YOUR INSTRUCTIONS: Everything in the listing below should be repeated exactly.

DATASET SECTION:
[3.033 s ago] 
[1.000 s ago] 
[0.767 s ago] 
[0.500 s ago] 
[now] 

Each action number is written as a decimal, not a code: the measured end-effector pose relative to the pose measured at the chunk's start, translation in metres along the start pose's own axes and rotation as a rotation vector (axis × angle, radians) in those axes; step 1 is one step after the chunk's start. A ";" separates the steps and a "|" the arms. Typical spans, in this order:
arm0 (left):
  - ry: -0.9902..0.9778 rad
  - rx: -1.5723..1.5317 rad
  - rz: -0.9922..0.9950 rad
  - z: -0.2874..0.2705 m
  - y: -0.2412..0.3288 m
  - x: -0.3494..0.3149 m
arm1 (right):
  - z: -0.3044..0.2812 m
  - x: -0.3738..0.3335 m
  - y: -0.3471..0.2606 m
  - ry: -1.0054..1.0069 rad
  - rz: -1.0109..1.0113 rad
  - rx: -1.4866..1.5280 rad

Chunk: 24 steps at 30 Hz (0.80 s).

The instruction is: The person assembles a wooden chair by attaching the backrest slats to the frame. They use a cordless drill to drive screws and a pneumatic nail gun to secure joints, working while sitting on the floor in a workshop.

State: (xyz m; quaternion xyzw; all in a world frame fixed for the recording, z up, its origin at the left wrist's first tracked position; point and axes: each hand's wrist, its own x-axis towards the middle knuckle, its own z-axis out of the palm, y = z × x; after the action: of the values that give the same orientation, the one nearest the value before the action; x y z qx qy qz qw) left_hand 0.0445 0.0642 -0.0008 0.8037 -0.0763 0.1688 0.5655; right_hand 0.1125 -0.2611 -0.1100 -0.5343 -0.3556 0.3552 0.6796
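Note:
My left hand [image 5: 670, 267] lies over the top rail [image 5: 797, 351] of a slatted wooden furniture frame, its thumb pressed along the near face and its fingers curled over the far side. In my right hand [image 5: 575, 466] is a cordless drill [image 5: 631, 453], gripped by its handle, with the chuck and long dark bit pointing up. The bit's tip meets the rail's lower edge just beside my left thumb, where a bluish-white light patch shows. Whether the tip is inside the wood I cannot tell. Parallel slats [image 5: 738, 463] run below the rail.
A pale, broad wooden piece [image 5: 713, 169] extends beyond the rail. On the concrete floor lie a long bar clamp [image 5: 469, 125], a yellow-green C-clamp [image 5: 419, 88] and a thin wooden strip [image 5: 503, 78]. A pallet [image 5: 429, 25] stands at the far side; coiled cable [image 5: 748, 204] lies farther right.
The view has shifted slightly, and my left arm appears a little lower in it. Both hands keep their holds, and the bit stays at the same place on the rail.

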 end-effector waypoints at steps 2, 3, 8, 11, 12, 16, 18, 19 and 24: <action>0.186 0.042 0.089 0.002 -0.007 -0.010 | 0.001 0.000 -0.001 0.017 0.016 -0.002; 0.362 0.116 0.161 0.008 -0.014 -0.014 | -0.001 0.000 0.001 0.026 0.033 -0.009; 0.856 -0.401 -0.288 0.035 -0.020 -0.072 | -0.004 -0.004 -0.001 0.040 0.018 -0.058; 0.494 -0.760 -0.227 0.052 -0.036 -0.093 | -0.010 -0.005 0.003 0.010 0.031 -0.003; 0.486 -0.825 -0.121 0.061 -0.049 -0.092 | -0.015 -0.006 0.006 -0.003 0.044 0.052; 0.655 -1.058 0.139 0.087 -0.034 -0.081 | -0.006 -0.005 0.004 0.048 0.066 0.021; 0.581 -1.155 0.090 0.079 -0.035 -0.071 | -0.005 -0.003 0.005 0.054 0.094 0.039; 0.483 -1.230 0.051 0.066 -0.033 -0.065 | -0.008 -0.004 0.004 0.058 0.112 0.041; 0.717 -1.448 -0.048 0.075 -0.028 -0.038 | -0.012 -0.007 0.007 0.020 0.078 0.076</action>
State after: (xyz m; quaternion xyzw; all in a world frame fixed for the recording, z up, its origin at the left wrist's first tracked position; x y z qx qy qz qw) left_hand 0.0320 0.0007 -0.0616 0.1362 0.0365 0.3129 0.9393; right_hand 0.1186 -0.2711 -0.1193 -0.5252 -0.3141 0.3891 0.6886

TASK OUTPUT:
[3.033 s ago] 
[1.000 s ago] 
[0.767 s ago] 
[0.500 s ago] 
[now] 

Each action number is written as a decimal, not a code: the measured end-effector pose relative to the pose measured at the chunk's start, translation in metres along the start pose's own axes and rotation as a rotation vector (axis × angle, radians) in those axes; step 1 is one step after the chunk's start. A ";" separates the steps and a "|" the arms. Typical spans, in this order:
arm0 (left):
  - ry: -0.9902..0.9778 rad
  - rx: -1.5723..1.5317 rad
  - rz: -0.9922..0.9950 rad
  - z: -0.2874..0.2705 m
  - y: -0.2412..0.3288 m
  - x: -0.3494..0.3149 m
arm1 (right):
  - z: -0.3044..0.2812 m
  - x: -0.3738..0.3335 m
  - y: -0.3471..0.2606 m
  - ry: -1.0054..1.0069 rad
  - rz: -1.0109..1.0113 rad
  - rx: -1.4866..1.5280 rad

Chunk: 24 steps at 30 Hz (0.80 s).

The instruction is: The person assembles a wooden chair by attaching the backrest slats to the frame. They use a cordless drill to drive screws and a pneumatic nail gun to secure joints, working while sitting on the floor in a workshop.

State: (xyz m; quaternion xyzw; all in a world frame fixed for the recording, z up, its origin at the left wrist's first tracked position; point and axes: each hand's wrist, its own x-axis towards the middle knuckle, its own z-axis out of the palm, y = z × x; after the action: of the values that give the same orientation, the one nearest the value before the action; x y z qx qy qz qw) left_hand 0.0445 0.0642 -0.0008 0.8037 -0.0763 0.1688 0.5655; right_hand 0.1125 -0.2611 -0.1100 -0.5343 -0.3556 0.3552 0.6796
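Note:
My left hand [image 5: 670, 267] lies over the top rail [image 5: 797, 351] of a slatted wooden furniture frame, its thumb pressed along the near face and its fingers curled over the far side. In my right hand [image 5: 575, 466] is a cordless drill [image 5: 631, 453], gripped by its handle, with the chuck and long dark bit pointing up. The bit's tip meets the rail's lower edge just beside my left thumb, where a bluish-white light patch shows. Whether the tip is inside the wood I cannot tell. Parallel slats [image 5: 738, 463] run below the rail.
A pale, broad wooden piece [image 5: 713, 169] extends beyond the rail. On the concrete floor lie a long bar clamp [image 5: 469, 125], a yellow-green C-clamp [image 5: 419, 88] and a thin wooden strip [image 5: 503, 78]. A pallet [image 5: 429, 25] stands at the far side; coiled cable [image 5: 748, 204] lies farther right.
The view has shifted slightly, and my left arm appears a little lower in it. Both hands keep their holds, and the bit stays at the same place on the rail.
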
 end-effector waypoints at steps 2, 3, 8, 11, 12, 16, 18, 19 and 24: <action>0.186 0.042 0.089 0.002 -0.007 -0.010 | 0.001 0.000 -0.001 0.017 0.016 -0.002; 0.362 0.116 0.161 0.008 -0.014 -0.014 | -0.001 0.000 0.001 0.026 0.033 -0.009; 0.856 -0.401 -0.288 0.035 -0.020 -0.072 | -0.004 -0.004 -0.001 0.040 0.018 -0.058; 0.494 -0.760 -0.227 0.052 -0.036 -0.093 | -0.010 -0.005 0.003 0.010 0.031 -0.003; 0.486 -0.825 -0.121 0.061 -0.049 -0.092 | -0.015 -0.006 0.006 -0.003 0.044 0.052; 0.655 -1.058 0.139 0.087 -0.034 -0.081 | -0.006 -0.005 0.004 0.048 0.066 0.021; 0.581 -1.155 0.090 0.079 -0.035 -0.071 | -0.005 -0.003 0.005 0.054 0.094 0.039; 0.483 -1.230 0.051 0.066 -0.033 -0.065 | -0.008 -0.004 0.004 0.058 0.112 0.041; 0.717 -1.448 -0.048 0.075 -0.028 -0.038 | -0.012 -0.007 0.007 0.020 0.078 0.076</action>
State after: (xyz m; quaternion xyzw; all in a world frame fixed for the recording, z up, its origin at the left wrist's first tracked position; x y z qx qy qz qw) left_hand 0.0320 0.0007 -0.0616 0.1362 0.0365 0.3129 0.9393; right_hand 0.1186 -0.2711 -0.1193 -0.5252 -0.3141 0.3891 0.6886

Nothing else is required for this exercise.